• **Task objective**
The listing is to be transcribed in full, with its images left out.

BEGIN Raw data

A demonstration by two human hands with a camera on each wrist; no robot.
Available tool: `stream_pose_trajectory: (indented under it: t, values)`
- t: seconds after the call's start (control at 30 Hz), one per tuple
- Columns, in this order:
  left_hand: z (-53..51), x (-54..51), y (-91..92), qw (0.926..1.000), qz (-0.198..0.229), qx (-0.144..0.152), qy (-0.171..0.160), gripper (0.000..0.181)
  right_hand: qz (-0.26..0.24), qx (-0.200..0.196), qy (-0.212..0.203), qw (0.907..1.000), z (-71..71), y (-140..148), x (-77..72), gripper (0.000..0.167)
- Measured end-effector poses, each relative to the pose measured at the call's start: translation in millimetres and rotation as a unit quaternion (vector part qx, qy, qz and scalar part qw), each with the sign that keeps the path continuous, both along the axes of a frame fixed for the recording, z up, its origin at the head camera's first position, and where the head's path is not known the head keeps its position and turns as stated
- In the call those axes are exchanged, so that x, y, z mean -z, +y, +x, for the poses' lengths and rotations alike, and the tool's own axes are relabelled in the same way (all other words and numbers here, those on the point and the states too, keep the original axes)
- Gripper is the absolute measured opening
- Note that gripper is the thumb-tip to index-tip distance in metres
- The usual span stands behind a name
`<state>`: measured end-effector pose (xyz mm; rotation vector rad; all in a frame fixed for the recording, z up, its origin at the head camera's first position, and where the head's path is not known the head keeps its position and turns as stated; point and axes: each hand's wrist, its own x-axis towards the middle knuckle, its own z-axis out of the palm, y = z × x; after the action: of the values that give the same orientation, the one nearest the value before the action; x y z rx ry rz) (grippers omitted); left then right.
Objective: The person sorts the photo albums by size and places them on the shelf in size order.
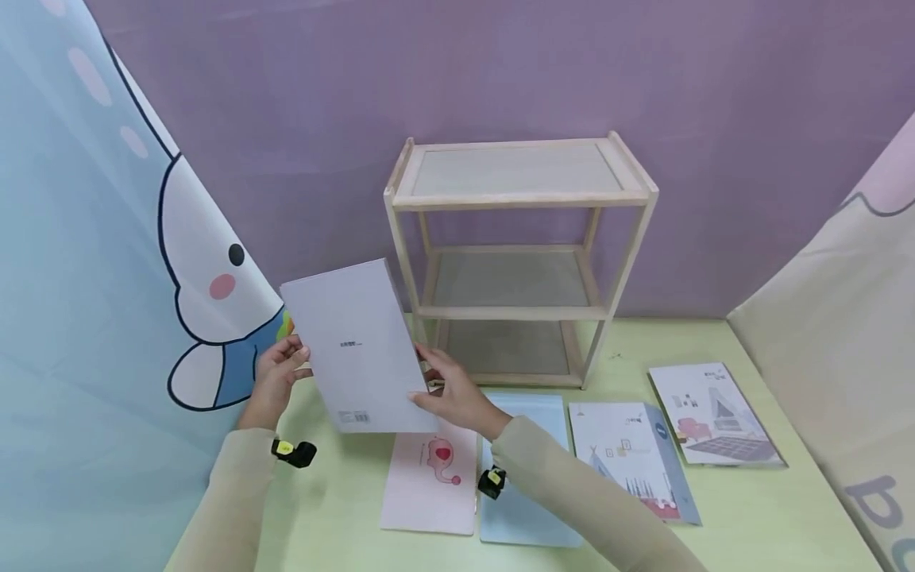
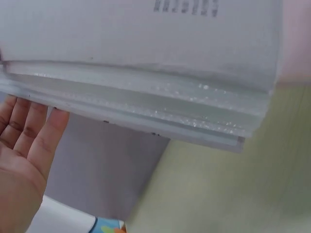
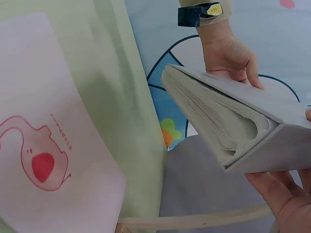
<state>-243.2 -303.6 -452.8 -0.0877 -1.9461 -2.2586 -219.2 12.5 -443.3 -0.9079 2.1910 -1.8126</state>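
A thick book or folder with a plain pale cover is held up, tilted, left of the shelf, its small print and barcode facing the head camera. My left hand grips its left edge, thumb on the near cover. On the opposite edge, my right hand pinches the lower part. In the right wrist view the book shows many fanned pages between its covers, with the left hand beyond and the right hand at the spine. The left wrist view shows glossy page edges beside the left hand.
A three-tier wooden shelf stands at the back of the green table. Along the table lie a pink elephant booklet, a light blue folder, a booklet with a blue strip and another booklet at the right.
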Motion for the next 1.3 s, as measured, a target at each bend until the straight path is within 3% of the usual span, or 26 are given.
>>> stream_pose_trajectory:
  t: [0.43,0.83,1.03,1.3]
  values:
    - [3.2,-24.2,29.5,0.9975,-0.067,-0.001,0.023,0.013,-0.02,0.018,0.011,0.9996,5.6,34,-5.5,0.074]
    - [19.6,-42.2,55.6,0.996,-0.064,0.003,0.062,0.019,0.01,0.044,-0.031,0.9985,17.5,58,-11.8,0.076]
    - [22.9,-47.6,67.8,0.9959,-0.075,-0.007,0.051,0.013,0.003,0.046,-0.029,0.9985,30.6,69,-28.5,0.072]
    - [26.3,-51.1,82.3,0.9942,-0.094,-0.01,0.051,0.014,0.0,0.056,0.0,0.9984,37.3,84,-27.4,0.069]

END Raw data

• **Result of this exercise**
A demonstration by two human hands with a camera on each wrist; no robot.
Available tool: `stream_pose_trajectory: (indented under it: t, values)`
- t: seconds after the call's start (control at 30 Hz), one per tuple
- Columns, in this order:
  left_hand: z (-53..51), x (-54..51), y (-91..92), qw (0.926..1.000), qz (-0.198..0.229), qx (-0.144..0.152), qy (-0.171..0.160), gripper (0.000..0.181)
  right_hand: qz (-0.26..0.24), qx (-0.200..0.196), qy (-0.212..0.203), qw (0.907..1.000), z (-71..71), y (-140..148), x (-77..72), gripper (0.000..0.167)
- Measured end-effector poses, each relative to the pose measured at the call's start: translation in millimetres and rotation as a unit quaternion (vector part qx, qy, qz and scalar part qw), each with the sign that keeps the path continuous, both along the axes of a frame fixed for the recording, z up, its origin at the head camera's first position, and where the head's path is not known the head keeps its position and turns as stated
- In the call those axes are exchanged, so that x, y, z mean -z, +y, +x, for the poses' lengths and rotations alike, and the tool's own axes are relabelled in the same way (all other words and numbers here, those on the point and the states too, keep the original axes)
- Gripper is the absolute measured opening
- Note that gripper is the thumb-tip to index-tip distance in metres
- The usual span stands behind a name
`<state>`: measured end-effector pose (xyz mm; rotation vector rad; all in a frame fixed for the recording, z up, its origin at the head camera's first position, and where the head's path is not known the head keeps its position and turns as stated; point and axes: each hand's wrist, its own x-axis towards the middle knuckle, its own z-axis out of the palm, y = z × x; after the action: of the values that give the same orientation, the one nearest the value before the action; x y z rx ry rz) (grippers omitted); left then right.
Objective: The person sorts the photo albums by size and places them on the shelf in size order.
<state>-243.2 -303.6 -452.8 -0.0877 -1.9461 -2.2586 -219.2 12.5 -443.3 -0.9079 2.1910 -1.8126</state>
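A thick book or folder with a plain pale cover is held up, tilted, left of the shelf, its small print and barcode facing the head camera. My left hand grips its left edge, thumb on the near cover. On the opposite edge, my right hand pinches the lower part. In the right wrist view the book shows many fanned pages between its covers, with the left hand beyond and the right hand at the spine. The left wrist view shows glossy page edges beside the left hand.
A three-tier wooden shelf stands at the back of the green table. Along the table lie a pink elephant booklet, a light blue folder, a booklet with a blue strip and another booklet at the right.
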Motion for the next 1.3 s, as measured, a target at each bend until the straight path is within 3% of the usual span, or 26 are given.
>>> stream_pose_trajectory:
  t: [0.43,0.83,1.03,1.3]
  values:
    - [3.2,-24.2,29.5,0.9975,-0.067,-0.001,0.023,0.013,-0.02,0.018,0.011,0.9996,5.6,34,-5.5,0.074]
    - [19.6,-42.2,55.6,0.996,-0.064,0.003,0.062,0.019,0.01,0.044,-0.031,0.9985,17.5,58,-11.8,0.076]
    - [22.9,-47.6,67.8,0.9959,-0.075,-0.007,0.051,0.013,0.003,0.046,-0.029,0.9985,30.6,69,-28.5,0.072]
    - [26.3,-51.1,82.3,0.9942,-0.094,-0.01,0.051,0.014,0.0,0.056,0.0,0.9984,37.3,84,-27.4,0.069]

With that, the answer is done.